EXERCISE DETAILS:
Reproduce every line below exactly as written; do not include the images.

RAW DATA:
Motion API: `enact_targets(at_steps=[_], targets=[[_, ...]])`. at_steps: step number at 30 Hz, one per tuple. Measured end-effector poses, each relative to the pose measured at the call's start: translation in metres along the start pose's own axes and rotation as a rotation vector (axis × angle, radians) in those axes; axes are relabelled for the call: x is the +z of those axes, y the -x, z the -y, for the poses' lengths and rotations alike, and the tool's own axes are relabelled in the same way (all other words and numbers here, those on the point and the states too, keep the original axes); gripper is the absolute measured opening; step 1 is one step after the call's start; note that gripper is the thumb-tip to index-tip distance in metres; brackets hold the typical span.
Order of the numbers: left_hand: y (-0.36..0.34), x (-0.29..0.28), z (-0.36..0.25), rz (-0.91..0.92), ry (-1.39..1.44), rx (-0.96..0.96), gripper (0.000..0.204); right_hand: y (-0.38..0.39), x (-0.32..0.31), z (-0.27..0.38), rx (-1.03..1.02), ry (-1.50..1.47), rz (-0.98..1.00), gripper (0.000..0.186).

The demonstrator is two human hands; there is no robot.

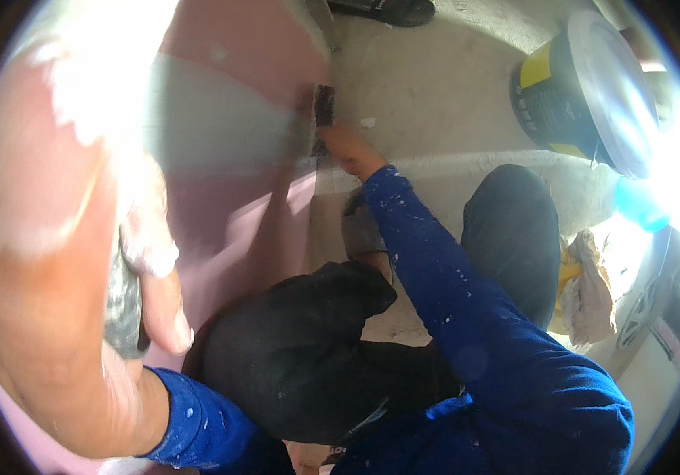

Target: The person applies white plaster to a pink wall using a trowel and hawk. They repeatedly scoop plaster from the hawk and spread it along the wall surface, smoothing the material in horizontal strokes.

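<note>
The right hand [348, 149] has its grip tight on a putty knife [324, 111], far at the pink wall's [229, 206] bottom edge. The left hand [78, 261] holds a grey tool [124, 305] (near, blurry). A grey band is spread already; lots of pink left, approx. most.

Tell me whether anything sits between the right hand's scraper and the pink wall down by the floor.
Nothing visible does. The right hand holds the scraper right against the lower edge of the pink wall, with no object between blade and surface. The left hand, close to the camera, grips a putty-caked tool well clear of that spot.
</note>
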State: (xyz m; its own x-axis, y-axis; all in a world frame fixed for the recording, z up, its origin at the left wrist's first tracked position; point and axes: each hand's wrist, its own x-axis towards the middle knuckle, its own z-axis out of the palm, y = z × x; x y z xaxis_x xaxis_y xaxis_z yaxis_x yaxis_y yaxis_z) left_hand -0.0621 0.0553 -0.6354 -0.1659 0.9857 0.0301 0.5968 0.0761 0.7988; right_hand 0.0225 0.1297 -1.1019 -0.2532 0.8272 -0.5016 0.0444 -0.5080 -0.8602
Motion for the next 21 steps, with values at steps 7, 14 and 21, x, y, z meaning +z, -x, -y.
enact_targets(at_steps=[7,14,21], targets=[[0.006,0.01,-0.004,-0.062,-0.155,0.11,0.039,0.009,-0.051,-0.034,-0.518,0.637,0.059,0.02],[0.004,0.003,-0.002,0.025,-0.105,0.063,0.044,-0.015,-0.003,-0.08,-0.357,0.728,-0.001,0.025],[0.004,-0.007,0.007,0.076,-0.222,0.226,0.041,0.005,0.005,-0.024,0.08,-0.175,-0.005,0.027]])
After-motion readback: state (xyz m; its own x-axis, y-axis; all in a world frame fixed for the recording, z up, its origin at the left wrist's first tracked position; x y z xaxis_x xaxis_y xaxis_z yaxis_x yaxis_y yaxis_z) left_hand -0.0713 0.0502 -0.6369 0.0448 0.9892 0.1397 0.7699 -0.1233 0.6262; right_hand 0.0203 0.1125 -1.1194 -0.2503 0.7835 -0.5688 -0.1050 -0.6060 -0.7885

ANSWER TO THIS EXERCISE:
Motion API: `enact_targets(at_steps=[_], targets=[[_, ...]])`. at_steps: step number at 30 Hz, one per tuple. Measured end-effector poses, each relative to the pose measured at the call's start: translation in metres along the start pose's own axes and rotation as a rotation vector (axis × angle, radians) in those axes; axes are relabelled for the call: x is the +z of those axes, y the -x, z the -y, for the poses' lengths and rotations alike, and the tool's own axes are relabelled in the same way (all other words and numbers here, those on the point and the states too, keep the original axes); gripper is the absolute measured opening; step 1 is one step after the call's start; note that gripper is the thumb-tip to index-tip distance in metres; brackets hold the typical span.
Order of the numbers: left_hand: y (-0.36..0.34), x (-0.29..0.28), z (-0.36..0.25), rz (-0.91..0.92), ry (-1.39..1.44), rx (-0.96..0.96), gripper (0.000..0.204); right_hand: y (-0.38..0.39), x (-0.32..0.31), z (-0.27..0.38), rx (-1.03..1.02), ry (-1.50..1.47), rz (-0.98..1.00), gripper (0.000..0.186).

The demonstrator is two human hands; there is no robot.


Target: The person applies white plaster to a pink wall using a trowel and hawk. They repeatedly scoop plaster from the hawk and spread it along the wall surface, smoothing the material in horizontal strokes.

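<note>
The right hand [348, 149] has its grip tight on a putty knife [324, 111], far at the pink wall's [229, 206] bottom edge. The left hand [78, 261] holds a grey tool [124, 305] (near, blurry). A grey band is spread already; lots of pink left, approx. most.

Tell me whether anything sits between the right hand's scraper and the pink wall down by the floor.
Nothing visible does. The right hand holds the scraper right against the lower edge of the pink wall, with no object between blade and surface. The left hand, close to the camera, grips a putty-caked tool well clear of that spot.
</note>
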State: (xyz m; its own x-axis, y-axis; all in a world frame fixed for the recording, z up, its origin at the left wrist's first tracked position; point and axes: each hand's wrist, its own x-axis towards the middle knuckle, its own z-axis out of the palm, y = z × x; x y z xaxis_x xaxis_y xaxis_z yaxis_x yaxis_y yaxis_z) left_hand -0.0621 0.0553 -0.6354 -0.1659 0.9857 0.0301 0.5968 0.0761 0.7988; right_hand 0.0225 0.1297 -1.1019 -0.2532 0.8272 -0.5016 0.0444 -0.5080 -0.8602
Motion for the next 21 steps, with values at steps 7, 14 and 21, x, y, z meaning +z, -x, -y.
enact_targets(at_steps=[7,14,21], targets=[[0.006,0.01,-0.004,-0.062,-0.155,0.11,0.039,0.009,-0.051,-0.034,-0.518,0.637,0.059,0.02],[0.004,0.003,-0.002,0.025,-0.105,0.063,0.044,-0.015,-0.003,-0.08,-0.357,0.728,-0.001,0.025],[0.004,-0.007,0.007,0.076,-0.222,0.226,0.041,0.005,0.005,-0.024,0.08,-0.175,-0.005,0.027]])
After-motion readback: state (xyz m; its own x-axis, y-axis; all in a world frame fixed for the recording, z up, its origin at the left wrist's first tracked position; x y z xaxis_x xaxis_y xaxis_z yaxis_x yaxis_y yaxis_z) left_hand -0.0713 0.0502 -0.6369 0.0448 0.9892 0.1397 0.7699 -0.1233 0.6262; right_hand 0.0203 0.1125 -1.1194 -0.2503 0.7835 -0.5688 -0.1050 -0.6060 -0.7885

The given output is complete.